### ACTIVITY
Keep the pictures out of your copy. Transcribe the records below exactly.

START RECORDS FOR THIS EXERCISE

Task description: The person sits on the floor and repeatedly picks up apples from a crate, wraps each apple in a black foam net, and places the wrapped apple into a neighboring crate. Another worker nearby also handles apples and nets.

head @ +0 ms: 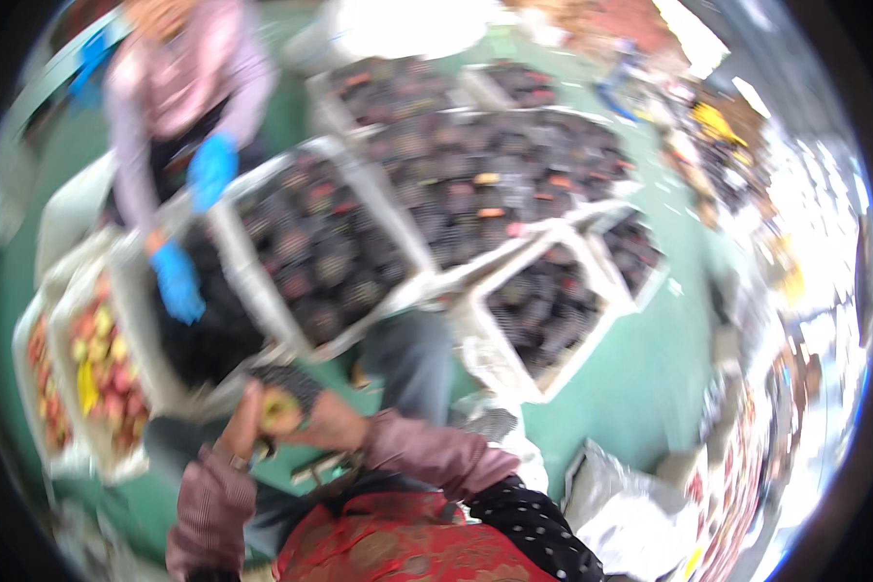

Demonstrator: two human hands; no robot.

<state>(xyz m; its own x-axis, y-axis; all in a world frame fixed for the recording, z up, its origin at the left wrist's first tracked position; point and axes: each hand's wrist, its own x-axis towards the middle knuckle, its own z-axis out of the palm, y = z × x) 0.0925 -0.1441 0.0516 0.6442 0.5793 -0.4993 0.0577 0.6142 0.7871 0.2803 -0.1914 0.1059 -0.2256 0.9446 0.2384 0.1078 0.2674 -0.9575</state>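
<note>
Low over my lap, an apple [280,412] with yellow and red skin sits between my two hands. A dark mesh sleeve [285,380] covers its far side. My left hand [244,420] grips it from the left, and my right hand [333,423] closes around it from the right. Just beyond them is a white foam box [137,331] with a dark heap inside, probably mesh sleeves. Left of that, another foam box [69,342] contains bare red and yellow apples [113,364]. The picture is blurred, so fingertips are unclear.
A co-worker's blue-gloved hand [178,284] reaches into the dark heap; the other glove [212,171] is above the box edge. Foam boxes of dark-wrapped fruit [327,247] fill the middle. One foam box [560,382] stands at right, and plastic bags [626,509] lie lower right.
</note>
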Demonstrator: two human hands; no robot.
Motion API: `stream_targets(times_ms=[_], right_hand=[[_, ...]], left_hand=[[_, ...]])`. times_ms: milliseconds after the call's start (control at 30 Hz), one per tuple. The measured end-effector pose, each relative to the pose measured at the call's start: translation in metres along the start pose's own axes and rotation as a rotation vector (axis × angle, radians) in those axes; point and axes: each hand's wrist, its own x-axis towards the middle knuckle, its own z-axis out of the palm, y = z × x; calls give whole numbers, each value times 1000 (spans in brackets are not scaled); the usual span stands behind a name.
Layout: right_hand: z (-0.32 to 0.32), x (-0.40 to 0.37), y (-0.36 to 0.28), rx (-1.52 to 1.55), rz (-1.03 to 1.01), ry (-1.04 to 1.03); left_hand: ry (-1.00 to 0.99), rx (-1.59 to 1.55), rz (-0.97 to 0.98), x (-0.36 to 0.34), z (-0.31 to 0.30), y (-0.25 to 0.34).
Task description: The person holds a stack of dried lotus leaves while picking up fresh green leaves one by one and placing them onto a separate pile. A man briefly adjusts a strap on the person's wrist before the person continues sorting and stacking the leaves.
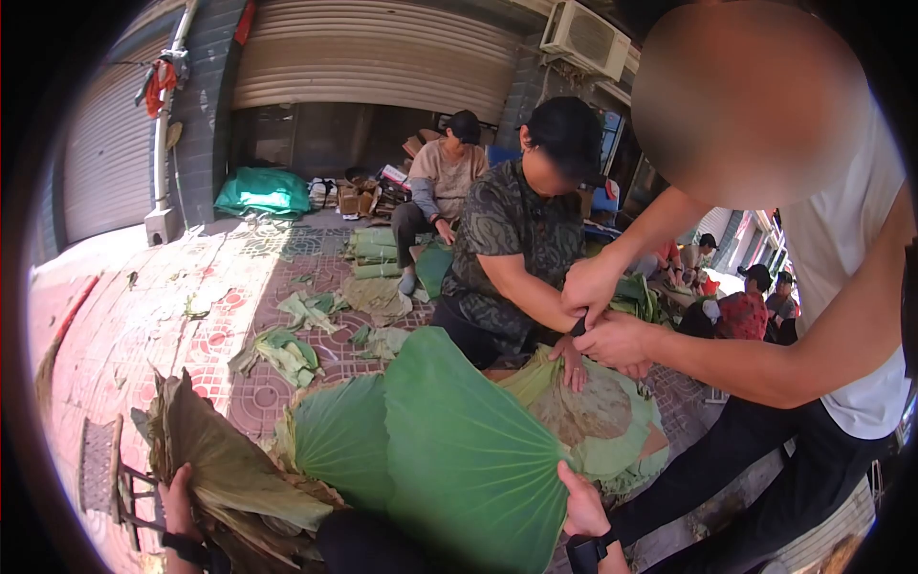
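Note:
My right hand (582, 504), with a dark band at the wrist, pinches the edge of a large green lotus leaf (469, 430) near where its veins meet. The leaf is spread upright in front of me. At lower left, my left hand (178, 505) is closed at the edge of a stack of dried brown lotus leaves (234, 459); its fingers are partly hidden. Between the two, another green lotus leaf (339, 435) shows behind the big one. Beyond my right hand lies a pile of flattened pale lotus leaves (598, 416).
A seated person in a dark patterned shirt (521, 225) rests a hand on the pale pile. A standing person in a white shirt (851, 287) holds that person's wrist area. Loose leaves (287, 354) lie on the tiled pavement; a metal stool (134, 497) stands far left.

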Motion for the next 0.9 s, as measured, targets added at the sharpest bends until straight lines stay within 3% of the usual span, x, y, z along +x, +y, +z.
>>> stream_targets(times_ms=[467,767,900], right_hand=[[0,2,5,51,11,67],[15,-15,2,-67,-26,-6],[38,-26,12,-534,-305,-225]], left_hand=[[-11,38,5,-6,0,6],[-74,-10,22,-7,0,6],[-43,11,0,-8,1,7]])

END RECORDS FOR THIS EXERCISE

### EXERCISE OUTPUT
Task description: The person sits on the floor and repeatedly picks up apples from a crate, wraps each apple in a black foam net, and places the wrapped apple into a neighboring crate. Another worker nearby also handles apples and nets.

head @ +0 ms: 

Demonstrator: two human hands; no robot.

<state>(xyz m; its own x-axis, y-axis; all in a world frame fixed for the recording, z up, its origin at the left wrist's first tracked position; point and axes: each hand's wrist, its own x-axis towards the middle knuckle, its own z-axis out of the palm, y = z × x) 0.0925 -0.1441 0.0516 0.6442 0.5793 -0.4993 0.0577 0.6142 0.7871 0.2803 -0.1914 0.1059 -0.2256 0.9446 0.2384 0.1078 0.2674 -0.9575</state>
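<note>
Low over my lap, an apple [280,412] with yellow and red skin sits between my two hands. A dark mesh sleeve [285,380] covers its far side. My left hand [244,420] grips it from the left, and my right hand [333,423] closes around it from the right. Just beyond them is a white foam box [137,331] with a dark heap inside, probably mesh sleeves. Left of that, another foam box [69,342] contains bare red and yellow apples [113,364]. The picture is blurred, so fingertips are unclear.
A co-worker's blue-gloved hand [178,284] reaches into the dark heap; the other glove [212,171] is above the box edge. Foam boxes of dark-wrapped fruit [327,247] fill the middle. One foam box [560,382] stands at right, and plastic bags [626,509] lie lower right.
</note>
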Demonstrator: two human hands; no robot.
Motion API: `stream_targets(times_ms=[_], right_hand=[[_, ...]], left_hand=[[_, ...]])`. times_ms: milliseconds after the call's start (control at 30 Hz), one per tuple. The measured end-effector pose, each relative to the pose measured at the call's start: translation in metres along the start pose's own axes and rotation as a rotation vector (axis × angle, radians) in those axes; point and axes: each hand's wrist, its own x-axis towards the middle knuckle, its own z-axis out of the palm, y = z × x; calls give whole numbers, each value times 1000 (spans in brackets are not scaled); the usual span stands behind a name.
Layout: right_hand: z (-0.32 to 0.32), x (-0.40 to 0.37), y (-0.36 to 0.28), rx (-1.52 to 1.55), rz (-1.03 to 1.01), ry (-1.04 to 1.03); left_hand: ry (-1.00 to 0.99), rx (-1.59 to 1.55), rz (-0.97 to 0.98), x (-0.36 to 0.34), z (-0.31 to 0.30), y (-0.25 to 0.34).
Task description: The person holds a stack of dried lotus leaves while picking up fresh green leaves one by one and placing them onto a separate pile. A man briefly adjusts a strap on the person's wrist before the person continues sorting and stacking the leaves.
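Note:
My right hand (582, 504), with a dark band at the wrist, pinches the edge of a large green lotus leaf (469, 430) near where its veins meet. The leaf is spread upright in front of me. At lower left, my left hand (178, 505) is closed at the edge of a stack of dried brown lotus leaves (234, 459); its fingers are partly hidden. Between the two, another green lotus leaf (339, 435) shows behind the big one. Beyond my right hand lies a pile of flattened pale lotus leaves (598, 416).
A seated person in a dark patterned shirt (521, 225) rests a hand on the pale pile. A standing person in a white shirt (851, 287) holds that person's wrist area. Loose leaves (287, 354) lie on the tiled pavement; a metal stool (134, 497) stands far left.
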
Motion for the next 0.9 s, as measured, targets added at the sharpest bends until straight lines stay within 3% of the usual span, x, y, z along +x, +y, +z.
>>> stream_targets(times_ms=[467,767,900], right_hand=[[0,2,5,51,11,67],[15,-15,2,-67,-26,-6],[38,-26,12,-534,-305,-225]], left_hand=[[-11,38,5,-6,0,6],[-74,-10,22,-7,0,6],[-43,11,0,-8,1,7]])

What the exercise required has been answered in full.